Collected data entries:
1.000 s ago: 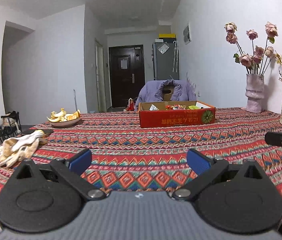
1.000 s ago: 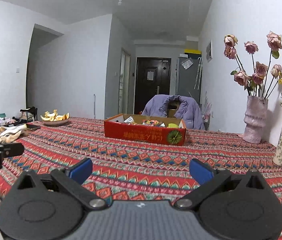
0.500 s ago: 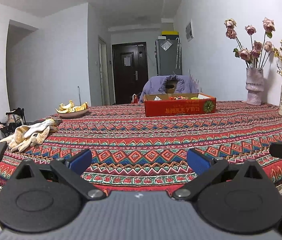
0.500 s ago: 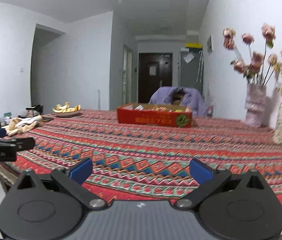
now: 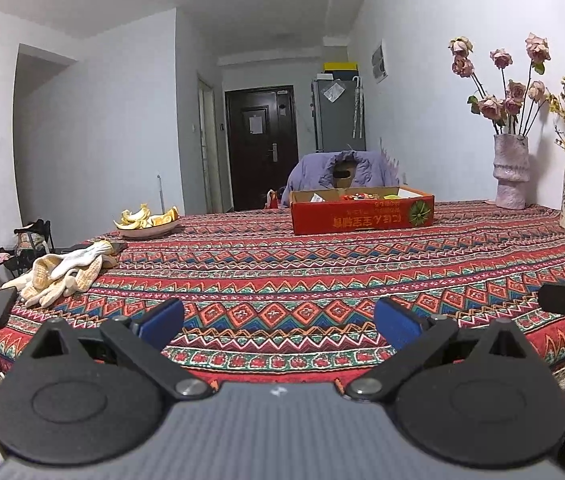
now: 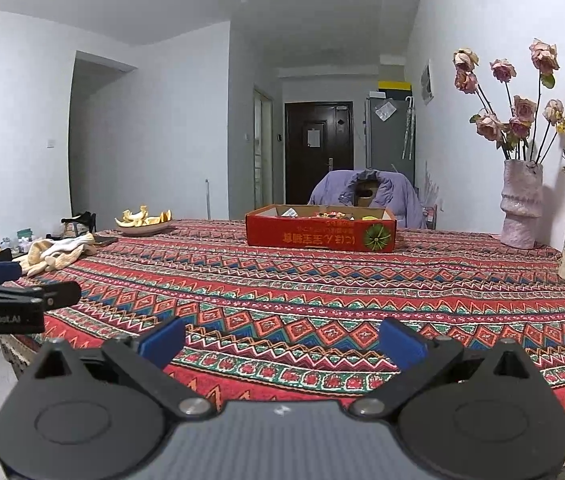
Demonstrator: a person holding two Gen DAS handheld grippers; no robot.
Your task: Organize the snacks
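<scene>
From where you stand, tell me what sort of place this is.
Most likely a home dining or living room. A long table under a patterned tablecloth holds a vase of roses and a plate of fruit peels, with a fridge beside the dark entry door.

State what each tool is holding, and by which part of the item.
Nothing is held. The left tool and the right tool are both open and empty above the patterned tablecloth, far from the red snack box.
</scene>
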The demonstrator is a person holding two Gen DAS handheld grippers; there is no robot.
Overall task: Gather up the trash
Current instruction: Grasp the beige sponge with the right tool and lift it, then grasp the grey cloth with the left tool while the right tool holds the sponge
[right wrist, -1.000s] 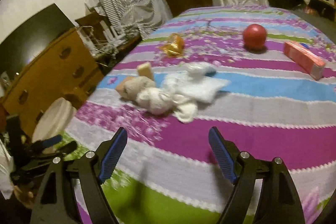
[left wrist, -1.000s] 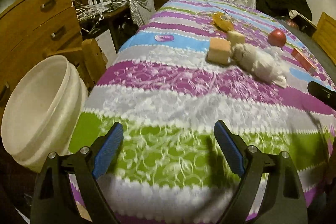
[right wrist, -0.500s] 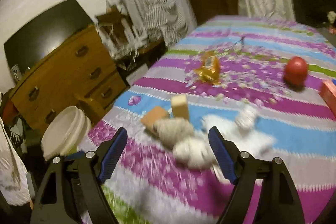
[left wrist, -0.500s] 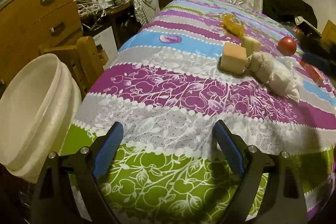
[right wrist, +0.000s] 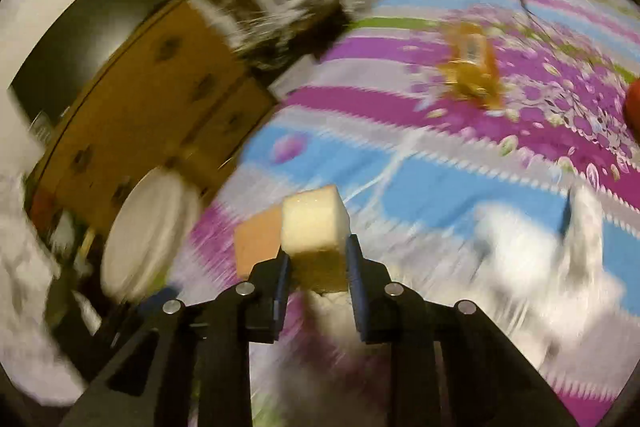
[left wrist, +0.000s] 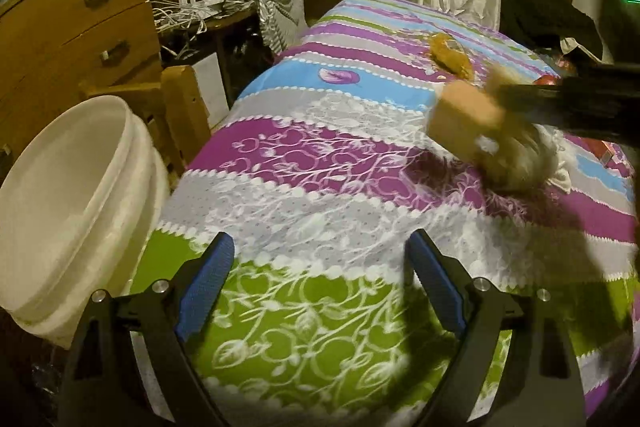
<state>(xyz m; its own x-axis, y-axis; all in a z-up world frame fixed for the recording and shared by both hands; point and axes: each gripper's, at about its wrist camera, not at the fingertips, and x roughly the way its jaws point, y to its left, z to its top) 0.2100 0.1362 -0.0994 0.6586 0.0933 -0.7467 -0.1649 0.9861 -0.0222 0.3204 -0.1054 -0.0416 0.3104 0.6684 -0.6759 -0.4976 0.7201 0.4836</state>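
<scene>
In the right wrist view my right gripper (right wrist: 318, 251) has its jaws closing on a pale yellow foam cube (right wrist: 314, 223), with the blue pads pressed against both its sides. An orange-tan block (right wrist: 256, 239) sits just left of it. The left wrist view shows that block (left wrist: 464, 115) under the blurred dark body of the right tool (left wrist: 568, 103). A grey-white crumpled wad (left wrist: 524, 163) lies beside it and a gold wrapper (left wrist: 450, 55) farther back. My left gripper (left wrist: 318, 239) hovers open and empty over the green stripe of the tablecloth (left wrist: 320, 167).
A white bucket (left wrist: 72, 195) stands off the table's left edge, also seen as the pale bucket (right wrist: 148, 239) in the blurred right view. A wooden dresser (left wrist: 80, 27) and chair stand behind it. A red ball (right wrist: 634, 103) lies at the far right.
My right gripper swung left over the foam blocks and shut on the pale yellow cube; its view is now smeared. The left gripper stays open and has hardly moved.
</scene>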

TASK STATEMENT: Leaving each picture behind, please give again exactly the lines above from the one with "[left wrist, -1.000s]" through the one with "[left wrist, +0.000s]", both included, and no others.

RESPONSE TO THE EXERCISE:
[left wrist, -1.000s] 
[right wrist, -0.500s] 
[left wrist, -0.500s] 
[right wrist, +0.000s] 
[left wrist, +0.000s] 

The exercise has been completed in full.